Otra “Tarzana”, o más precisamente una mujer-gorila fue Acquanetta, al menos en un par de ocasiones, la primera fue de la mano de un incipiente Edward Dmytryk, en Captive Wild Women (1942), con John Carradine en el papel de un “científico (que) transforma un rudo gorila en una bellísima jovencita, que sólo es capaz de recuperar su forma original cuando se ve dominada por los celos. La fórmula se repitió con Jungle Women (Reginald Le Borg, 1944), con Acquanetta junto con el torvo J. Carroll Naish, como el travieso científico. De alguna manera, también fue una "Tarzana", María Montez en La diosa blanca ("White Savage", 1943), de Arthur Lubin.

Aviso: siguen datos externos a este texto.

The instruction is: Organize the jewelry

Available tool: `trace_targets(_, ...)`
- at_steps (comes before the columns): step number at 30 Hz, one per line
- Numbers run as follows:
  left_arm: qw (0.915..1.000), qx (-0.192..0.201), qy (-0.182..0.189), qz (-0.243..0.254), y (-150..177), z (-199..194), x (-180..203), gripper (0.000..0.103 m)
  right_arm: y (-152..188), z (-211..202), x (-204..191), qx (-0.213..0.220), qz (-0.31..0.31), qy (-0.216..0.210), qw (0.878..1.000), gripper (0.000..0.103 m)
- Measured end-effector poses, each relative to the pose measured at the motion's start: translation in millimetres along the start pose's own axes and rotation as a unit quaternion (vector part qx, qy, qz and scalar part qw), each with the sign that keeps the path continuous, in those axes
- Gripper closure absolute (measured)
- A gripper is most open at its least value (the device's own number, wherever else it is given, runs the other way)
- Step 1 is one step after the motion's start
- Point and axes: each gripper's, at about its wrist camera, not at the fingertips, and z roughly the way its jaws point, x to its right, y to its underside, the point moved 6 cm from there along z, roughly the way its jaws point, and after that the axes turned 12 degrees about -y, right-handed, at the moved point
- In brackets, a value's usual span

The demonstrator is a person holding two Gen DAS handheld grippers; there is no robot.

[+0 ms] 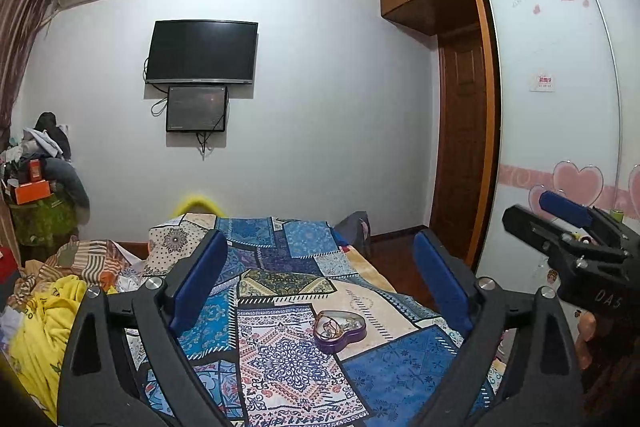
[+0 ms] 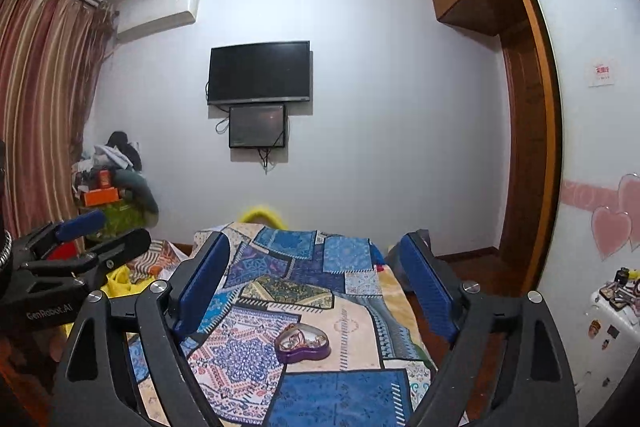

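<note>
1. Closest up, the left gripper (image 1: 320, 291) has its blue pads wide apart with nothing between them; same for the right gripper (image 2: 316, 287).
2. The heart-shaped purple tin (image 1: 340, 330) sits open on the patchwork bedspread (image 1: 280, 359), jewelry (image 2: 300, 339) piled inside, well clear of both tools.
3. Looks basically done to me, so check nothing's hanging over the rim and don't bump the tin.

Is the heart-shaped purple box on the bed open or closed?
Open. The heart-shaped purple box has no lid on it, and jewelry shows inside.
</note>
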Motion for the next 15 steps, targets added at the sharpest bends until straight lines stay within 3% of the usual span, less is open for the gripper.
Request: trace_targets(15,0.9999,-0.011,-0.005,-0.007,7,2,-6,0.007,9,-11,2,-0.013,0.002,-0.007,1.0,0.018)
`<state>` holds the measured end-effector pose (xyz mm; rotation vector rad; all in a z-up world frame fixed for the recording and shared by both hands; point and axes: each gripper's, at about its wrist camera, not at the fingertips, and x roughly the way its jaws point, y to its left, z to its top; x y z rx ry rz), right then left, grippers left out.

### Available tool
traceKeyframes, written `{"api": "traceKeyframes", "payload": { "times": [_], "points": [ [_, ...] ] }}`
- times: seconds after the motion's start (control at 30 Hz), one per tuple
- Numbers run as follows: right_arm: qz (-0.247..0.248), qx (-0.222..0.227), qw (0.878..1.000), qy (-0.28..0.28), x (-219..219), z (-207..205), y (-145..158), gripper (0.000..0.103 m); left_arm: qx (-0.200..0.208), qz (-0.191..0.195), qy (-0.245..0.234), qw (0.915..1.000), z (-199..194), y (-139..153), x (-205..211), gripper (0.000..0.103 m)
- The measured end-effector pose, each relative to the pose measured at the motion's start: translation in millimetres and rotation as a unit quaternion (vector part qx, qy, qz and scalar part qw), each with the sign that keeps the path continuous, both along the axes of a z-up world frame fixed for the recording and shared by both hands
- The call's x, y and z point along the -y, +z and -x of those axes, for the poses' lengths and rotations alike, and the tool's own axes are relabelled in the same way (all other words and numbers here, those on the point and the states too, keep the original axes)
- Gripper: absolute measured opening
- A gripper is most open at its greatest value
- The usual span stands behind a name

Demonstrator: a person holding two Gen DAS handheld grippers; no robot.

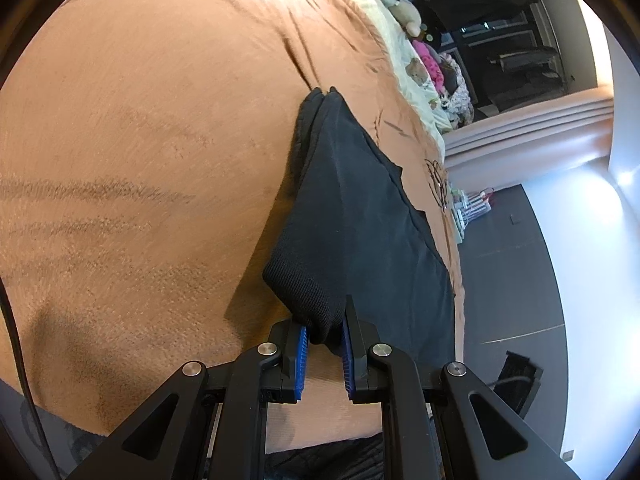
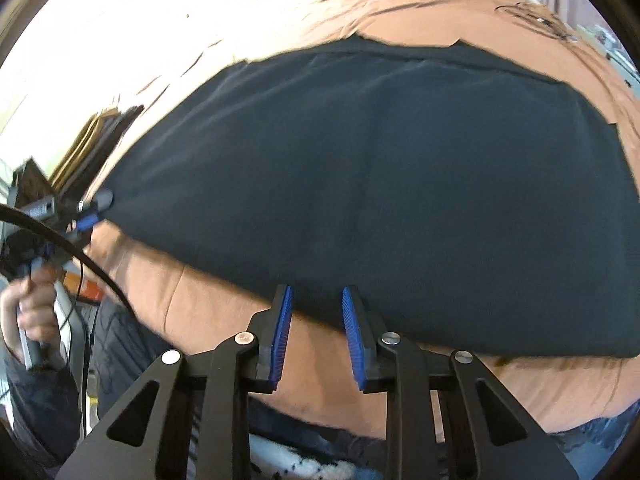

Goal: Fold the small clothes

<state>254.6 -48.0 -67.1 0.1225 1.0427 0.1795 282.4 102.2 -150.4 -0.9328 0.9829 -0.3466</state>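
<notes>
A dark navy garment [image 1: 360,208] lies flat on a tan blanket [image 1: 140,140] that covers a bed. My left gripper [image 1: 326,328] is shut on the garment's ribbed corner and lifts it a little off the blanket. In the right wrist view the same garment [image 2: 380,184] spreads wide across the blanket [image 2: 208,312]. My right gripper [image 2: 316,300] stands at its near edge. The blue pads are apart and the hem runs between their tips without being pinched. The left gripper [image 2: 92,216] shows at the garment's left corner, held by a person's hand [image 2: 32,312].
The bed's edge drops to a dark floor [image 1: 520,260] on the right, where a black box [image 1: 516,380] stands. Stuffed toys [image 1: 408,12] sit at the far end of the bed. A black cable [image 2: 80,252] hangs near the left hand.
</notes>
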Motion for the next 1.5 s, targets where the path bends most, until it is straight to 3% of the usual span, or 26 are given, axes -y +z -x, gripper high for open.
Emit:
{"api": "traceKeyframes", "payload": {
  "times": [0.5,1.23,1.5],
  "points": [
    [0.005,-0.005,1.0,-0.014,-2,-66,-8,0.023,-0.032,0.0,0.024,0.9992,-2,-11,1,0.015],
    [0.094,-0.028,0.994,-0.046,-21,-216,-22,0.023,-0.051,0.022,0.048,0.9973,8,-30,-3,0.016],
    [0.096,-0.03,0.993,-0.062,-27,-227,-19,0.023,-0.052,0.024,0.045,0.9973,9,-27,-3,0.016]
  ]
}}
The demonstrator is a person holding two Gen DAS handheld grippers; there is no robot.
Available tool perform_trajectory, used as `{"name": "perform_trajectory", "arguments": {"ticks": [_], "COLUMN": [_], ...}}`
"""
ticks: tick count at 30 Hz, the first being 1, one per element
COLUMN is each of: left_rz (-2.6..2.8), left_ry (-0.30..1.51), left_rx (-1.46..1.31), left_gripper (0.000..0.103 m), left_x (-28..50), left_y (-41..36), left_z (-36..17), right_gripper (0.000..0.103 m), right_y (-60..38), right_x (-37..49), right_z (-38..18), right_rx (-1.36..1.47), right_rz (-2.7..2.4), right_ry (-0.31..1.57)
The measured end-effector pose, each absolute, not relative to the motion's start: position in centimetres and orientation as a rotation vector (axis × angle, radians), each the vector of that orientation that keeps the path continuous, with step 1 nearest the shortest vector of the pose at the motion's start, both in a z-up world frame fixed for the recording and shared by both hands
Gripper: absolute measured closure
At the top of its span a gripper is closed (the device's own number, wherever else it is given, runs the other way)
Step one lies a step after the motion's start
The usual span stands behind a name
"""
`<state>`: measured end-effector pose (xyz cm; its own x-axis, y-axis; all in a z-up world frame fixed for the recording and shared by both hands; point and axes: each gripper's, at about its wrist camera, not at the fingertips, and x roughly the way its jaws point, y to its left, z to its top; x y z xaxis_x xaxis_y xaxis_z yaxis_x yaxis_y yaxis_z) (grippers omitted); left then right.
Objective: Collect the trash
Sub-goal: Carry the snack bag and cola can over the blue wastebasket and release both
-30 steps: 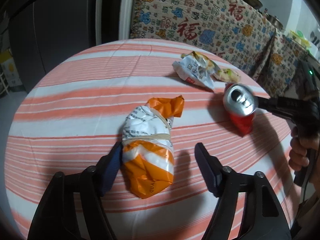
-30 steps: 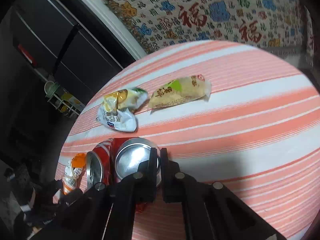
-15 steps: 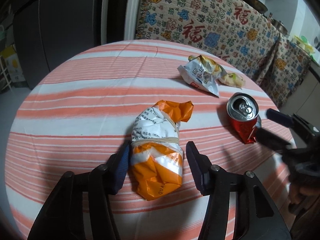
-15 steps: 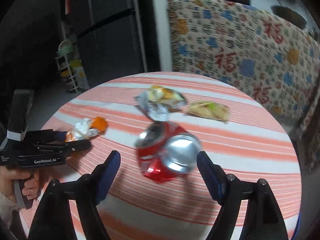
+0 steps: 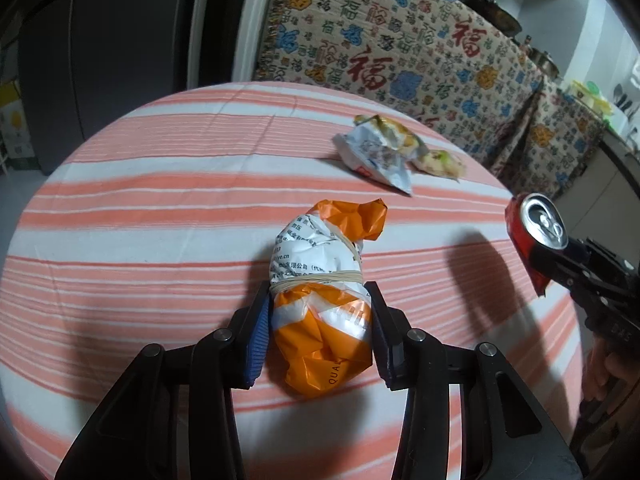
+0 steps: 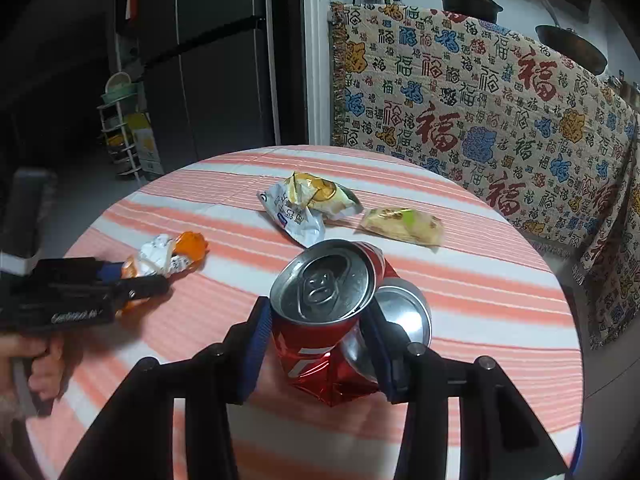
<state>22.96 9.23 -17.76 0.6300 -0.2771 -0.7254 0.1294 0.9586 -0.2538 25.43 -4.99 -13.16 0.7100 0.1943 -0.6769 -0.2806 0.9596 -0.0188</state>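
An orange-and-white plastic bag [image 5: 320, 272], tied with a rubber band, lies on the striped round table [image 5: 160, 200]. My left gripper [image 5: 316, 300] straddles its lower half. Its jaws are closing, and both pads touch the bag's sides. A crushed red soda can [image 6: 324, 292], folded so top and bottom both show, sits between the pads of my right gripper [image 6: 320, 312], whose jaws are also closing on it. In the left wrist view that can [image 5: 536, 224] hangs above the table's right edge and casts a shadow. From the right wrist view, the bag [image 6: 168, 256] lies far left.
A torn silver-white snack wrapper [image 6: 304, 208] and a yellow-green snack packet [image 6: 404, 224] lie at the far side of the table. A patterned cloth [image 6: 480, 120] hangs behind. A dark fridge [image 6: 216, 80] and a small rack [image 6: 124, 136] stand at the back left.
My left jaws narrowed from wide apart to touching the bag. My right gripper rolled upright, opened wide, then came in around the can, which moved right and up off the table.
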Motion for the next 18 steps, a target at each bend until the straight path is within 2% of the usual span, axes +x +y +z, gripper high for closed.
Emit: {"name": "perform_trajectory", "arguments": {"ticks": [18], "left_rz": [-0.357], "left_ry": [0.728], "left_rx": [0.044], "left_gripper": [0.058], "left_x": [18.1], "left_y": [-4.0], "left_z": [-11.2], "right_gripper": [0.057], "right_y": [-15.8], "right_x": [18.2], "right_z": [-9.4], "right_rx": [-0.045], "right_rz": [0.206], "right_ry": [0.699]}}
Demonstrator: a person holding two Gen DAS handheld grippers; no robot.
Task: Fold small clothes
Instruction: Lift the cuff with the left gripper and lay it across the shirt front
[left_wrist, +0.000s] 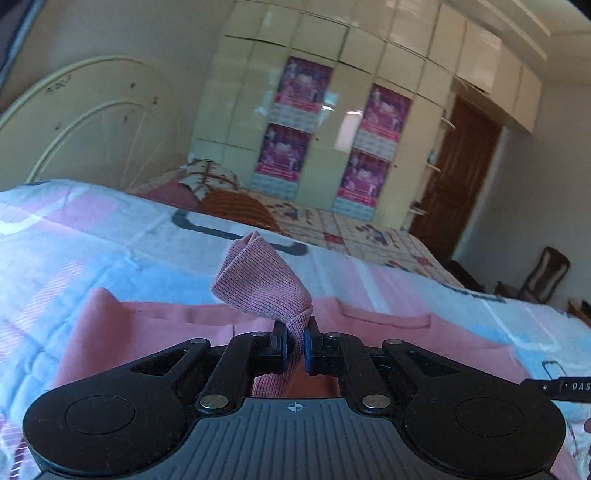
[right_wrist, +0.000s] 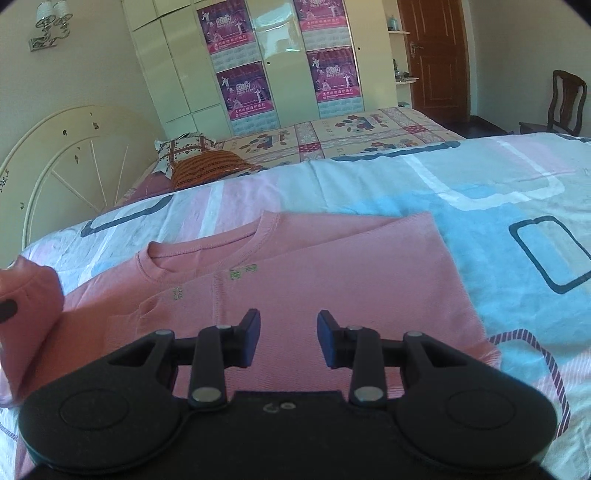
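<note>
Pinching the pink shirt's cuff (left_wrist: 258, 284) in my left gripper (left_wrist: 294, 343), lifting it for folding | right gripper (right_wrist: 288, 338) hovering half-open, empty, over the shirt (right_wrist: 332, 280) at centre frame

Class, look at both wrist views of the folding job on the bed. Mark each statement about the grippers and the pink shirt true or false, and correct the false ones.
1. The left gripper is shut on a ribbed piece of the pink shirt. True.
2. The right gripper grips the shirt's collar. False: its jaws stand open with nothing between them, and the collar lies farther away.
3. The shirt lies on a quilt with pink and blue patches. True.
4. The wardrobe doors are bare. False: purple posters hang on them.
5. A chair stands near the brown door. True.
</note>
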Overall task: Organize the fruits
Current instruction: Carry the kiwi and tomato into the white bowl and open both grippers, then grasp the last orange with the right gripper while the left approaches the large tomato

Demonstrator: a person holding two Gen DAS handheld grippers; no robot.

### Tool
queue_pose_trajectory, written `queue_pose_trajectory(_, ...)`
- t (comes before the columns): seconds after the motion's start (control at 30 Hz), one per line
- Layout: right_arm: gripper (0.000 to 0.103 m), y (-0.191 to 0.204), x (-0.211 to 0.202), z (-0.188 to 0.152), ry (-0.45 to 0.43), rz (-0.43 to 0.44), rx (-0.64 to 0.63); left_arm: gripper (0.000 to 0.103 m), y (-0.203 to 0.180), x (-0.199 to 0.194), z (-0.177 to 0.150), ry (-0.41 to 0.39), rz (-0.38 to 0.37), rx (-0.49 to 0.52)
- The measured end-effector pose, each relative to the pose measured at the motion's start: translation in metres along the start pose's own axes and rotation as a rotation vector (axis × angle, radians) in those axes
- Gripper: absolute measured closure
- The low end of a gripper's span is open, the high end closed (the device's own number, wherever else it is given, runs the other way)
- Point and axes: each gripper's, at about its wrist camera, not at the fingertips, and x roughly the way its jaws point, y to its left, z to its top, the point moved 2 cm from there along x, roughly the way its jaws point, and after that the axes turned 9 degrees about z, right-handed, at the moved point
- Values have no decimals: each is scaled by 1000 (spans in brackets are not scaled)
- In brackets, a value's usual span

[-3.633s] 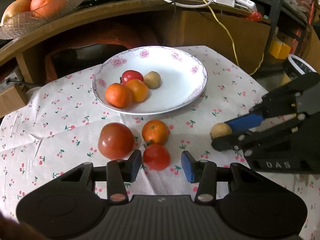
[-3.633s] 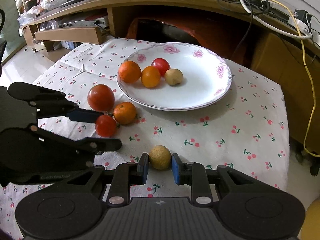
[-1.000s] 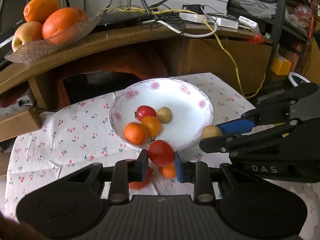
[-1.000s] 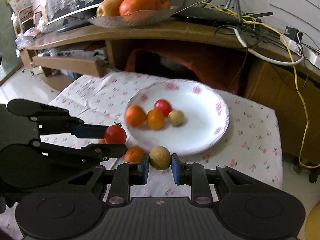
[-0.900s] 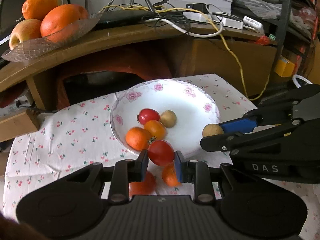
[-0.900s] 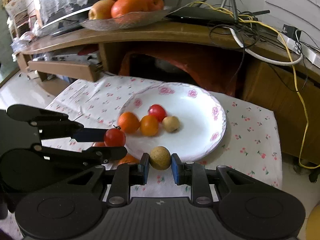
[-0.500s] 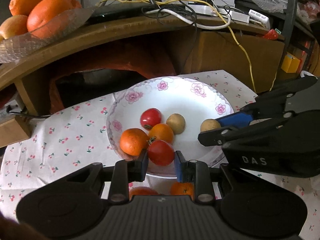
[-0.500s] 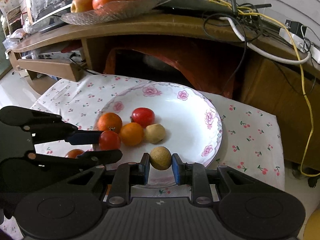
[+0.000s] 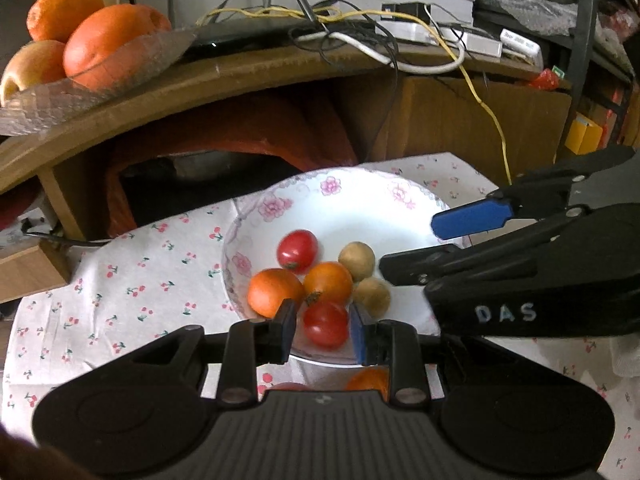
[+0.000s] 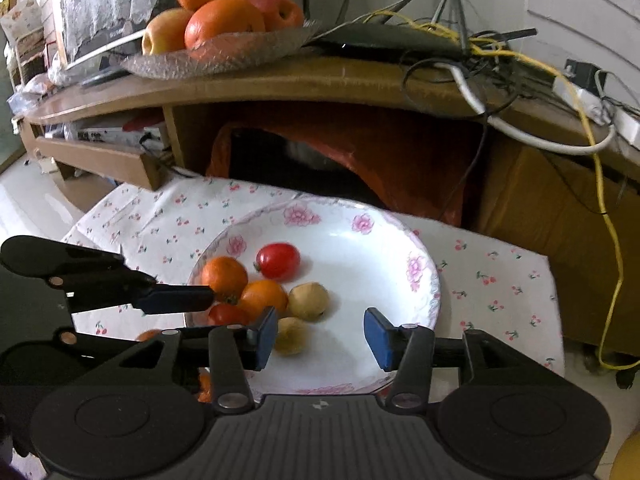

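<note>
A white flowered plate (image 9: 360, 208) (image 10: 424, 292) sits on the cherry-print cloth. It holds a red tomato (image 9: 297, 249), two oranges (image 9: 274, 297) (image 9: 328, 282) and two tan round fruits (image 9: 356, 257) (image 9: 372, 296). My left gripper (image 9: 322, 329) hangs over the plate's near rim with a small red tomato (image 9: 325, 323) (image 10: 226, 314) between its jaws, a slight gap on each side. My right gripper (image 10: 320, 336) is open and empty above the plate; the tan fruit (image 10: 291, 335) lies just inside its left finger.
Two more fruits (image 9: 368, 380) (image 9: 286, 386) lie on the cloth under the left gripper. A wooden shelf (image 10: 280, 80) behind carries a glass dish of oranges and apples (image 10: 216, 24) and tangled cables (image 10: 480, 60). A cardboard box (image 9: 480, 120) stands at the back right.
My right gripper has opened and the tan fruit now lies on the plate. My left gripper has lowered over the plate's near rim and its jaws have loosened around the small tomato.
</note>
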Motion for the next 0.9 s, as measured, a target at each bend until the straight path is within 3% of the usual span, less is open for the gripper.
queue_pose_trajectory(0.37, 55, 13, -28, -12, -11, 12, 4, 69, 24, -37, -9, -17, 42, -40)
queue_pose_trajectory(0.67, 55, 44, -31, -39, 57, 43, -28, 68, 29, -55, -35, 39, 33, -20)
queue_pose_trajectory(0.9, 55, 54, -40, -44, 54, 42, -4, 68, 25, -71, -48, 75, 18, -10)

Años más tarde, la italiana Femi Benussi, una de las pioneras del cine de “destape” que ya había trabajado en un primer “peplum” de signo erótico, será una vehemente Tarzana, sesso selvaggio (1969), que se inspira directamente en Burroughs sólo que cambiando el sexo, el rey es reina, además mucho más feroz que Weismuller, aunque a pesar de lo prometido, todo se limita a cuatro paseos por la selva acompañada por el hosco Ken Clark, y por otra chica (Franca Polesello), que es la que convence a la tarzana en cuestión para llevar una buena vida burguesa; la Benussi se emplearía más fondo en otras tentativas.
De italia también procedía Eva, la bella salvaje (Robert Morris, 1968), con una tal Esmeralda Barros y el “peplumita” Brad Harris; de la misma época data otra variante mucho más atrevida, Moana (1971) protagonizada por la reina del soft-core Edwige Fenech. Bastante olvidada está la rubia Luana Yarnall en una coproducción USA-España (1968), Eva en la selva, de Jeremy Summers, adaptación encubierta de la célebre historia de Luana, y que, a pesar de contar con un respetable elenco de característicos (Robert Walker jr, Herbert Lom, Christopher Lee, así como Maria Rohm y la mexicana Rosenda Montero); resulta bastante decepcionante; sin olvidar Eva Miller, una profesional del circo lo sería en la especialmente irrisoria, “La diosa salvaje” (Miguel Iglesias Bonns, España, 1974). Con un mayor nivel industrial se encuentra la popular Sheena, reina de la selva (Sheena, the queen of the jungle", 1984), con la estupenda pero desaprovechada Tanya Roberts. Se trata de la más ambiciosa de todas las variaciones, lástima que fuese dirigida por un insípido John Guillermin que lo mismo hacia películas interesantes que bodrios. Estaba basaba en un famoso "comic" norteamericano, y sobre la que se haría una lejana serie televisiva en los setenta, y más recientemente otra, emitida en el 2.001.